**Work order**
Give each line of the records again exactly and omit every picture.

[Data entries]
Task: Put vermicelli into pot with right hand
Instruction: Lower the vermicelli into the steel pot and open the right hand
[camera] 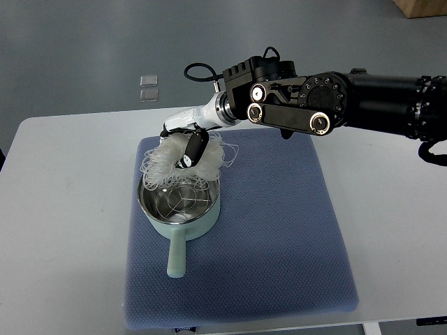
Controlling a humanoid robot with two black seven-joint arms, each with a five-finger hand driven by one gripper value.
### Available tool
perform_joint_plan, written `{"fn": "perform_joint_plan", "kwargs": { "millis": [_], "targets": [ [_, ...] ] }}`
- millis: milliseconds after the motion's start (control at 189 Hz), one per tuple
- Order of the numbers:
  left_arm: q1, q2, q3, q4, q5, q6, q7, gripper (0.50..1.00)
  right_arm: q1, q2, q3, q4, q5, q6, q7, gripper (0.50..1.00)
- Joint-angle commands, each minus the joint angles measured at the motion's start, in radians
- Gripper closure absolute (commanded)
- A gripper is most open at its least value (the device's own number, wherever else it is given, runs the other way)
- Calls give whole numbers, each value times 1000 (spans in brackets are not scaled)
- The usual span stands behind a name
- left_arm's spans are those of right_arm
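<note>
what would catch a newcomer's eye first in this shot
First the right hand, its bulky black arm reaching in from the picture's right edge, gripping a tangled white bundle of vermicelli over the far rim of the pot. That pale green pot has a wire rack inside and sits on a blue mat on the white table.

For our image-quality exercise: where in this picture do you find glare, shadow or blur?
Top view: glare glints off the steel inside of the pot; soft shadow lies on the blue mat beside the pot; the vermicelli in the right hand shows as a fine white tangle, strands hard to separate.
</note>
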Motion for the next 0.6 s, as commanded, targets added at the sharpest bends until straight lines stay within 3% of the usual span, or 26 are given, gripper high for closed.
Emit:
{"fn": "perform_joint_plan", "kwargs": {
  "millis": [0, 5, 11, 32, 137, 180, 264, 597],
  "targets": [
    [0, 0, -1, 0, 0, 0, 0, 500, -16, 0, 5, -3, 5, -3, 2, 832],
    [0, 0, -1, 0, 0, 0, 0, 500, -16, 0, 5, -3, 5, -3, 2, 832],
    [0, 0, -1, 0, 0, 0, 0, 500, -19, 0, 5, -3, 6, -3, 2, 787],
    [0, 0, 0, 0, 0, 0, 0, 500, -22, 0, 6, -3, 6, -3, 2, 744],
    [0, 0, 0, 0, 0, 0, 0, 500, -40, 0, 9, -6, 6, -3, 2, 701],
    [0, 0, 0, 0, 0, 0, 0, 500, -49, 0, 11, -6, 8, -3, 2, 646],
    [0, 0, 0, 0, 0, 0, 0, 500, -54, 0, 16, -8, 8, -3, 2, 601],
    [0, 0, -1, 0, 0, 0, 0, 500, -62, 0, 284, -37, 14, -10, 4, 591]
  ]
}}
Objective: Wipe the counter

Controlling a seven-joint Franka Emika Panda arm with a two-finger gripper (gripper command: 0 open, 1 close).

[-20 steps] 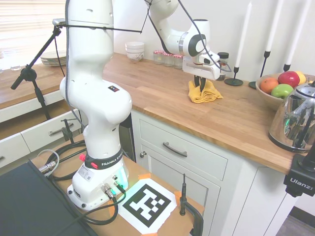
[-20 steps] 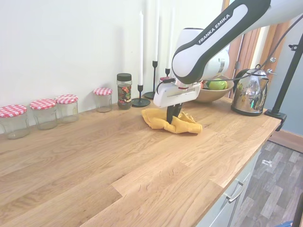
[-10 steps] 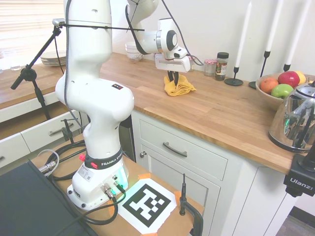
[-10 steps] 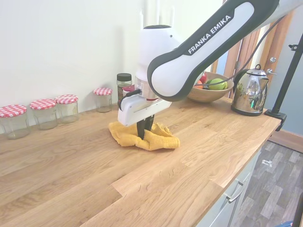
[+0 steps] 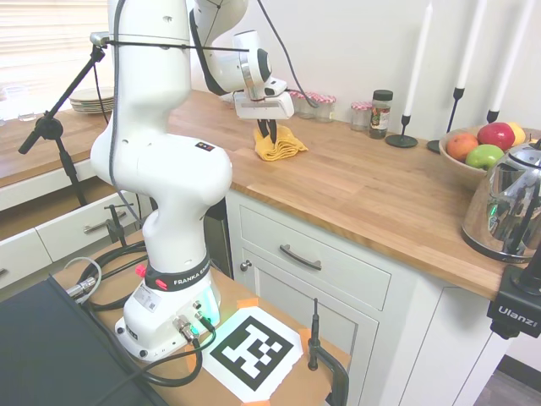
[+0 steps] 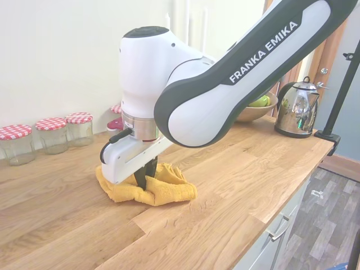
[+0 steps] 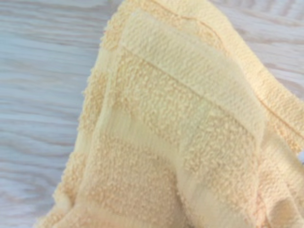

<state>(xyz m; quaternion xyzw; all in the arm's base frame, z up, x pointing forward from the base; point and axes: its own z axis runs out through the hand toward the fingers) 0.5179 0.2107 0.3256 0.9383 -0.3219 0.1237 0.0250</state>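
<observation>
- Nearest in my first exterior view are the white cabinets [image 5: 313,271] with bar handles, under the front edge of the table [image 5: 372,199], a long warm-brown butcher-block top.
- On that table, at about 10 o'clock from the picture's middle, I see the end effector [image 5: 269,134] pointing straight down into a yellow cloth [image 5: 279,144].
- The second exterior view shows it closer: the end effector [image 6: 145,179] has its dark fingers narrow, pinched on the bunched cloth [image 6: 163,190], which lies crumpled on the table [image 6: 225,185].
- My wrist view is filled by the cloth [image 7: 180,137], terry-textured and folded over itself, with pale wood grain of the table [image 7: 42,95] beside it.
- Past the cloth, toward the wall, stand jars with red-checked lids [image 6: 53,134], well apart from the cloth at about 10 o'clock from it in the second exterior view.
- In the first exterior view a dark-lidded spice jar [image 5: 381,112] stands at 2 o'clock from the cloth, with a black candle holder [image 5: 404,135] just beside it.
- Further along the table sit a fruit bowl [image 5: 473,156] and a shiny kettle [image 5: 507,199], at 3 o'clock from the cloth.
- Far back at 10 o'clock from the cloth, stacked plates [image 5: 91,100] rest on the wooden top.
</observation>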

**Exercise result**
Task: Put vermicelli into pot with right hand
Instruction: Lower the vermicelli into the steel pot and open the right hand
[camera] 
Controlling a humanoid robot with two black seven-joint arms, each with a five-finger hand driven by one gripper value.
### Available tool
perform_joint_plan, written `{"fn": "perform_joint_plan", "kwargs": { "millis": [_], "targets": [ [_, ...] ] }}`
- millis: milliseconds after the motion's start (control at 189 Hz), one per tuple
- Order of the numbers:
  left_arm: q1, q2, q3, q4, q5, q6, q7, gripper (0.50..1.00)
  right_arm: q1, q2, q3, q4, q5, q6, q7, gripper (0.50..1.00)
- Joint-angle commands, each minus the joint angles measured at the motion's start, in radians
- Gripper closure absolute (commanded)
- A gripper is most open at its least value (the device's own number, wherever else it is given, runs the other way)
- Calls give whole numbers, each value times 1000 (spans in brackets are not scaled)
- The usual span stands behind a name
- left_arm's spans are those of right_arm
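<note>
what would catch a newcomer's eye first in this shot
First the right hand, its bulky black arm reaching in from the picture's right edge, gripping a tangled white bundle of vermicelli over the far rim of the pot. That pale green pot has a wire rack inside and sits on a blue mat on the white table.

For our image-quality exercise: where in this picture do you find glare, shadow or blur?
Top view: glare glints off the steel inside of the pot; soft shadow lies on the blue mat beside the pot; the vermicelli in the right hand shows as a fine white tangle, strands hard to separate.
</note>
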Motion for the next 0.6 s, as commanded, targets added at the sharpest bends until straight lines stay within 3% of the usual span, or 26 are given, gripper high for closed.
Emit:
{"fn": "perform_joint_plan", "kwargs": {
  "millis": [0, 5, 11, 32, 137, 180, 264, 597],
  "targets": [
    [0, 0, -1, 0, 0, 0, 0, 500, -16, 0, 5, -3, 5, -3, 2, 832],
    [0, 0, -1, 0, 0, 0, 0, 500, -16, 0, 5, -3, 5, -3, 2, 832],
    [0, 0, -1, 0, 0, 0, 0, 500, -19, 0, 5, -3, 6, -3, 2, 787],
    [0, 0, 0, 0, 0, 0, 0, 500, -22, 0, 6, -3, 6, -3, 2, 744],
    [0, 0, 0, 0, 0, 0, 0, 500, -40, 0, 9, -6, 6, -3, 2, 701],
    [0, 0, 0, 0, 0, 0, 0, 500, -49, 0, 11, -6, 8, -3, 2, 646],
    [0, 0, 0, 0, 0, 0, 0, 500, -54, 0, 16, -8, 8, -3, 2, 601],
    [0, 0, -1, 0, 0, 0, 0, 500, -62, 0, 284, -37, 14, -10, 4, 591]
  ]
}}
Objective: Wipe the counter

Controlling a seven-joint Franka Emika Panda arm with a two-finger gripper (gripper command: 0 open, 1 close).

[-20 steps] 
[-20 steps] 
[-10 steps] 
[-10 steps] 
[+0 steps] 
[+0 steps] 
[+0 steps] 

<state>(xyz m; quaternion xyzw; all in the arm's base frame, z up, x pointing forward from the base; point and axes: its own z axis runs out through the hand toward the fingers) 0.5179 0.2107 0.3256 0.9383 -0.3219 0.1237 0.0250</state>
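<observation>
- Nearest in my first exterior view are the white cabinets [image 5: 313,271] with bar handles, under the front edge of the table [image 5: 372,199], a long warm-brown butcher-block top.
- On that table, at about 10 o'clock from the picture's middle, I see the end effector [image 5: 269,134] pointing straight down into a yellow cloth [image 5: 279,144].
- The second exterior view shows it closer: the end effector [image 6: 145,179] has its dark fingers narrow, pinched on the bunched cloth [image 6: 163,190], which lies crumpled on the table [image 6: 225,185].
- My wrist view is filled by the cloth [image 7: 180,137], terry-textured and folded over itself, with pale wood grain of the table [image 7: 42,95] beside it.
- Past the cloth, toward the wall, stand jars with red-checked lids [image 6: 53,134], well apart from the cloth at about 10 o'clock from it in the second exterior view.
- In the first exterior view a dark-lidded spice jar [image 5: 381,112] stands at 2 o'clock from the cloth, with a black candle holder [image 5: 404,135] just beside it.
- Further along the table sit a fruit bowl [image 5: 473,156] and a shiny kettle [image 5: 507,199], at 3 o'clock from the cloth.
- Far back at 10 o'clock from the cloth, stacked plates [image 5: 91,100] rest on the wooden top.
</observation>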

There is nothing further to add to the answer.